RESERVATIONS FOR SIX: Robertson could use a makeover
With Mack Rhoades set to assume the duties of athletics director in August, students and athletes can hope for an upgrade in their athletic facilities.
The administration’s top priority for these improvements should be Robertson Stadium.
Since UH President Renu Khator hired Rhoades from the University of Akron to replace retired athletics director Dave Maggard on June 11, alumni and students have begun to dream about possible scenarios for enhancing Robertson Stadium.
The stadium is home not only to the University football team, but also to Major League Soccer’s Houston Dynamo. Although the Dynamo’s lease ends after the 2010 season, it still needs approval for a downtown stadium of its own in the near future.
The University’s football facility, which is lagging behind other Conference USA schools’ stadiums, needs improvements to make events more fan-friendly so the stands will be full.
Rhoades has a lot of work to do before Robertson Stadium becomes a place where opponents hate playing. His first order of business should be adding premium seating for fans who want to enjoy the game inside a suite or in club levels.
In August 2008, the Board of Regents approved a $38 million plan to build an end zone facility that would do just that. Team amenities and an improvement to the stadium’s appearance were also included in the plan.
The stadium has fared well since its construction in 1942, undergoing several renovations; the latest occurring in 2006.
In April, Maggard said the 32,000-seat Robertson Stadium needed more than just an end zone facility. He called for a complete renovation, which would take longer and cost more money. With Maggard staying beyond his original estimate of five years, he clearly wasn’t going to stick around to see the completion of his ambitious proposal.
Enter Mack Rhoades and his reputation for making such endeavors come to fruition. Before he was lured from Akron, Rhoades secured funding for a $55 million stadium for a university that is much smaller than UH.
Plenty of ideas come to mind on possible upgrades and additional seating, but Rhoades must develop a plan to improve the quality of the experience at Robertson Stadium. The hardest part will be sticking to his plan.
The end zone facility would be a nice improvement to the stadium. But an upper deck, new bathrooms, concessions and maybe even a locker room and weight room would be wonderful for the athletes.
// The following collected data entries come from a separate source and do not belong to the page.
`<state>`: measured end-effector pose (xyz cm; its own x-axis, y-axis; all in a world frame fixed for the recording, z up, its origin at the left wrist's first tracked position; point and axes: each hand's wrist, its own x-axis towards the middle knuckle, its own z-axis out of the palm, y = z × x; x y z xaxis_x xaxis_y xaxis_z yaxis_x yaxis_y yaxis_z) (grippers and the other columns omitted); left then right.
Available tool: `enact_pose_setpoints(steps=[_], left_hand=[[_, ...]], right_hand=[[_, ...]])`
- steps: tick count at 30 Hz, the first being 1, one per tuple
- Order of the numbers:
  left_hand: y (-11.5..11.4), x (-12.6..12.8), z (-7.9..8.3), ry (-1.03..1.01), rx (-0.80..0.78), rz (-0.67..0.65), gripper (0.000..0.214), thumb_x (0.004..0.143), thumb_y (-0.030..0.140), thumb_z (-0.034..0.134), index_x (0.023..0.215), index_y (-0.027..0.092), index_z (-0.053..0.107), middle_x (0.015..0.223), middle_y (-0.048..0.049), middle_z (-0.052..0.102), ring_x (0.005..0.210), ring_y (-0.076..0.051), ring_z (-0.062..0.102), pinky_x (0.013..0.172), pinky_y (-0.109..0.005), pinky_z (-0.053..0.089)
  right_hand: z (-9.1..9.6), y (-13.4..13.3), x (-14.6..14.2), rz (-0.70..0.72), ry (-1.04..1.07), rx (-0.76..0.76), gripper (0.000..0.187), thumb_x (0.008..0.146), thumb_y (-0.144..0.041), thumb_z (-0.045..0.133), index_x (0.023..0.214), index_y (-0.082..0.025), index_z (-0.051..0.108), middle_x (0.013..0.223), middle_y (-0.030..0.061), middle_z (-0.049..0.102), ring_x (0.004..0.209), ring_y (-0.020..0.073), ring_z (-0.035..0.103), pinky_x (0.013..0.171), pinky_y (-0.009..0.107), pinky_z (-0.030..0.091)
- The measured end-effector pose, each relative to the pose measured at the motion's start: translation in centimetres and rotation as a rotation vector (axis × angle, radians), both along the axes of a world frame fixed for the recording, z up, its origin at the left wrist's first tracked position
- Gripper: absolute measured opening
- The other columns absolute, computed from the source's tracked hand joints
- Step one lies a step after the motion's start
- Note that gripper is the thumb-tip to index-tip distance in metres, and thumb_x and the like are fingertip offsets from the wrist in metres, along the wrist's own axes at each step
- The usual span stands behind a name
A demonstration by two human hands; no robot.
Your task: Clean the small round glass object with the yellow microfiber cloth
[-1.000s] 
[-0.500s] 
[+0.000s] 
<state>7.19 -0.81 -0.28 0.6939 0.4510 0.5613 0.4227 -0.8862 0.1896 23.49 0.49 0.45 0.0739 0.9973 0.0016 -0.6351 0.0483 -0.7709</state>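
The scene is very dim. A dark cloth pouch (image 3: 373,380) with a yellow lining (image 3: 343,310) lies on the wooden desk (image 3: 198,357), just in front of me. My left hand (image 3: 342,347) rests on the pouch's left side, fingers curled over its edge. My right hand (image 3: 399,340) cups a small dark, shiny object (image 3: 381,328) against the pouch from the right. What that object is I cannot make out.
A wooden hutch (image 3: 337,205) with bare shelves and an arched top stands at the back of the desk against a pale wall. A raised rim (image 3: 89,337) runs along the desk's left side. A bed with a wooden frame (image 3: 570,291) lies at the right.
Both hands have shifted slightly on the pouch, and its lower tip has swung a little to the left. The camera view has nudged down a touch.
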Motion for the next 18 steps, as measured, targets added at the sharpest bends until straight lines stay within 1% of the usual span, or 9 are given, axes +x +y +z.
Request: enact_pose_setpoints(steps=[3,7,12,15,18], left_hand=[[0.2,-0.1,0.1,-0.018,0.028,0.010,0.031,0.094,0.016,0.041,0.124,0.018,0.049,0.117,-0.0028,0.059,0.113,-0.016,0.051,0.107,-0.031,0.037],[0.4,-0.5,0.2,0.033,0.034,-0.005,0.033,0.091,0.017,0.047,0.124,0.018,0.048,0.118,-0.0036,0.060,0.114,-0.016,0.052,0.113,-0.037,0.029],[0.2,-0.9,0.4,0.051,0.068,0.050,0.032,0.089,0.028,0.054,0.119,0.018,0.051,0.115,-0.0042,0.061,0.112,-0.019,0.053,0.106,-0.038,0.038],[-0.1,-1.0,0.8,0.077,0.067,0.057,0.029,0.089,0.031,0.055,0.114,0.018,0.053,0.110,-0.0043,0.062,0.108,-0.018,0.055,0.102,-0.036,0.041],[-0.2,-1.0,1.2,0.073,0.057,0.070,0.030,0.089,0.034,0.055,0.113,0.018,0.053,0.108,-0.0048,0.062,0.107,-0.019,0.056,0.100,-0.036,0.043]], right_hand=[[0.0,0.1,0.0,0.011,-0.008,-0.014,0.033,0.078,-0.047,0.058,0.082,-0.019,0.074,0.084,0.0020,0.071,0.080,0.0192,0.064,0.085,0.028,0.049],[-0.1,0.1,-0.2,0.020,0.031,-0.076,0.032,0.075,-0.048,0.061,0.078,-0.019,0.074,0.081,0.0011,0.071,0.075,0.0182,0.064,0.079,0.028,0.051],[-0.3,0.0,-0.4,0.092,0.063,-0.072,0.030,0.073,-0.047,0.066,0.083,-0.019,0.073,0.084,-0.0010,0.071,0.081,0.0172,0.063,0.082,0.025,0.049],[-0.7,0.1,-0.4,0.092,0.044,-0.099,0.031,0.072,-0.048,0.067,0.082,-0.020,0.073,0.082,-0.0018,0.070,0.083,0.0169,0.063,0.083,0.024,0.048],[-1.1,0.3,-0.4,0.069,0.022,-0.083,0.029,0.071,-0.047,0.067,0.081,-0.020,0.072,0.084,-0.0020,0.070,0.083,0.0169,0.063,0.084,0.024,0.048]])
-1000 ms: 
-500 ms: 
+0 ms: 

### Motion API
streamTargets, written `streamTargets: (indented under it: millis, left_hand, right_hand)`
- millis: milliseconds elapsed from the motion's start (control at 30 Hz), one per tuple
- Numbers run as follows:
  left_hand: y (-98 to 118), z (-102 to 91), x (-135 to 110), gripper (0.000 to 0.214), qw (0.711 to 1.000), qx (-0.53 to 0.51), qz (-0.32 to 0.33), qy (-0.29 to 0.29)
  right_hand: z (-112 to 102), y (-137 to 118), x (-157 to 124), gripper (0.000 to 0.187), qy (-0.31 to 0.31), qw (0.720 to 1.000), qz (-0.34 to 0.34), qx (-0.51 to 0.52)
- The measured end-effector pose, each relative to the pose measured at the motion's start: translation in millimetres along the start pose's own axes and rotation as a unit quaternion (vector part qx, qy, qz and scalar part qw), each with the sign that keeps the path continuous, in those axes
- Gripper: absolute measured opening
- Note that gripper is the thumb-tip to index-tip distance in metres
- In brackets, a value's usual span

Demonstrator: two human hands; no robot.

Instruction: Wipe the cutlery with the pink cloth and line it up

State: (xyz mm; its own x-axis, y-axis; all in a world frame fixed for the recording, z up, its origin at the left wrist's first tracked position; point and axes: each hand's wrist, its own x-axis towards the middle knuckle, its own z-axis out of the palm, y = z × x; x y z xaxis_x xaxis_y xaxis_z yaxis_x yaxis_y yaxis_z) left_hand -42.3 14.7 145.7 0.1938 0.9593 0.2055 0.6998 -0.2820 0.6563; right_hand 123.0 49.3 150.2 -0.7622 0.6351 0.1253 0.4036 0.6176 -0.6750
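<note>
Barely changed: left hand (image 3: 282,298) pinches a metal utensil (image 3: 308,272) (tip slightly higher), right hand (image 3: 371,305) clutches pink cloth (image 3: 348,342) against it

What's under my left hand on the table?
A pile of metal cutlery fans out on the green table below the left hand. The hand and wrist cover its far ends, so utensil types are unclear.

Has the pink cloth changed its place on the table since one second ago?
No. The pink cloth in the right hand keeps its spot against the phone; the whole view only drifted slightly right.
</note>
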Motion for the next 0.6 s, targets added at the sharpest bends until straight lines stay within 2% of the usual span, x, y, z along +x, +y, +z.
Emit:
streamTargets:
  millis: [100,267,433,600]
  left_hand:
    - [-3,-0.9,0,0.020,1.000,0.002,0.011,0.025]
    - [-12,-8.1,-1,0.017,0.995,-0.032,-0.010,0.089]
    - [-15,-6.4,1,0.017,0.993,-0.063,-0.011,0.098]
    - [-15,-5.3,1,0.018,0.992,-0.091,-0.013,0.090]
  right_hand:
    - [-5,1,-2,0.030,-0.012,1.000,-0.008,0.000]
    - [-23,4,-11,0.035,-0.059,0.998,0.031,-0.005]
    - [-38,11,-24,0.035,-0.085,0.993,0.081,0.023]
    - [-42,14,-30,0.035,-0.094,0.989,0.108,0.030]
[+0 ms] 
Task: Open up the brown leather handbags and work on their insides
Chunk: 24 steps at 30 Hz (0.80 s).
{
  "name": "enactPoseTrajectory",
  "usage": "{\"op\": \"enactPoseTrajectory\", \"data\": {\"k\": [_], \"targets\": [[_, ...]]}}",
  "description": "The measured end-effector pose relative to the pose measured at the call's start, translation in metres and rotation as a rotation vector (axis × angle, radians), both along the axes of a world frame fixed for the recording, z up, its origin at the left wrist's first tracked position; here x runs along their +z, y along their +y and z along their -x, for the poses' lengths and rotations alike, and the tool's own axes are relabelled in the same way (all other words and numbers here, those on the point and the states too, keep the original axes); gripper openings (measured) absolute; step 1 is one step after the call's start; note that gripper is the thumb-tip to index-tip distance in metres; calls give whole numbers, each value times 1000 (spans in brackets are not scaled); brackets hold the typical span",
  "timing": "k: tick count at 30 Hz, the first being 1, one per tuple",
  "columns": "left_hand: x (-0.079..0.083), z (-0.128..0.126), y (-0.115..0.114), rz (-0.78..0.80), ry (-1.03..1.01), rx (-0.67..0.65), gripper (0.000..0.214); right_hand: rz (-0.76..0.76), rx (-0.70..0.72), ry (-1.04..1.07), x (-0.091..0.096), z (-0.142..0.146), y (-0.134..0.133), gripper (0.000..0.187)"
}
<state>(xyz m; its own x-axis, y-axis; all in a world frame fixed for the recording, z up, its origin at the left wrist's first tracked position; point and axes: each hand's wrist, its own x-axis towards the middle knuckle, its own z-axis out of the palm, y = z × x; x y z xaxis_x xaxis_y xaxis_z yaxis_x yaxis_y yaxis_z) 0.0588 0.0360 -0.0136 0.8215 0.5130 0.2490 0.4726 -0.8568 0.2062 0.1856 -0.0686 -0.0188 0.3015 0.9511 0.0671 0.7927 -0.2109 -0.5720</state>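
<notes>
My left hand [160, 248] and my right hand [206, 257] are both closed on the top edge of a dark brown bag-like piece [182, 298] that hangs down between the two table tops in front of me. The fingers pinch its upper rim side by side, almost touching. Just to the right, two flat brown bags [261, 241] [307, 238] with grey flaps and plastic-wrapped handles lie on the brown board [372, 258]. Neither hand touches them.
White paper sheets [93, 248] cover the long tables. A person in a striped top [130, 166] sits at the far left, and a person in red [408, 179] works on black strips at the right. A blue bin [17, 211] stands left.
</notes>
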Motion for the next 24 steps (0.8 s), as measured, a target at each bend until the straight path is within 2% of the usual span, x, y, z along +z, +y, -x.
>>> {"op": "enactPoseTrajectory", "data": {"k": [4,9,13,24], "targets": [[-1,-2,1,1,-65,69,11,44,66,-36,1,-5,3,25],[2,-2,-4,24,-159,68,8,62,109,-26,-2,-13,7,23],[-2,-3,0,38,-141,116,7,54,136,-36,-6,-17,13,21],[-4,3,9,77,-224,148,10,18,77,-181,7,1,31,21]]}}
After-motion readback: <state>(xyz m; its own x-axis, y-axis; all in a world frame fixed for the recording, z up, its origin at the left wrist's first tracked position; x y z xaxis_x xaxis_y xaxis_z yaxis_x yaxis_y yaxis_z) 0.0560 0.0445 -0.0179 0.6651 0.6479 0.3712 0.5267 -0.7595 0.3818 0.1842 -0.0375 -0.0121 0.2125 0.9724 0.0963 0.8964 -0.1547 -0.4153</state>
Robertson Stadium could take on an upgrade that mirrors The Horseshoe at Ohio State University, which seats more than 100,000 people.
A double-decker horseshoe design with club and suite seating and Romanesque architecture would give UH a distinctive look. Of course, the seating capacity would be much lower than 100,000.
Regardless of what Rhoades and the Board of Regents decide, fresh ideas would bolster recruiting and attendance. An upgraded stadium would also show respect to the two-time MLS champion Dynamo.
Although the Dynamo does not plan on playing in Robertson forever, the improvements would be another reason for the young, successful MLS franchise to allow the process to play out.
This would also be a win-win situation for the school and the team, as they split proceeds from the parking and concessions. The Dynamo has proven that it has loyal fans who will fill the seats, wile UH struggles to sell tickets.
The season opener is drawing closer, and despite an older and smaller stadium there is still no excuse for not supporting the Cougars. Students need to visit Robertson Stadium, and embrace any decision made to improve the stadium while doing their part to further the cause.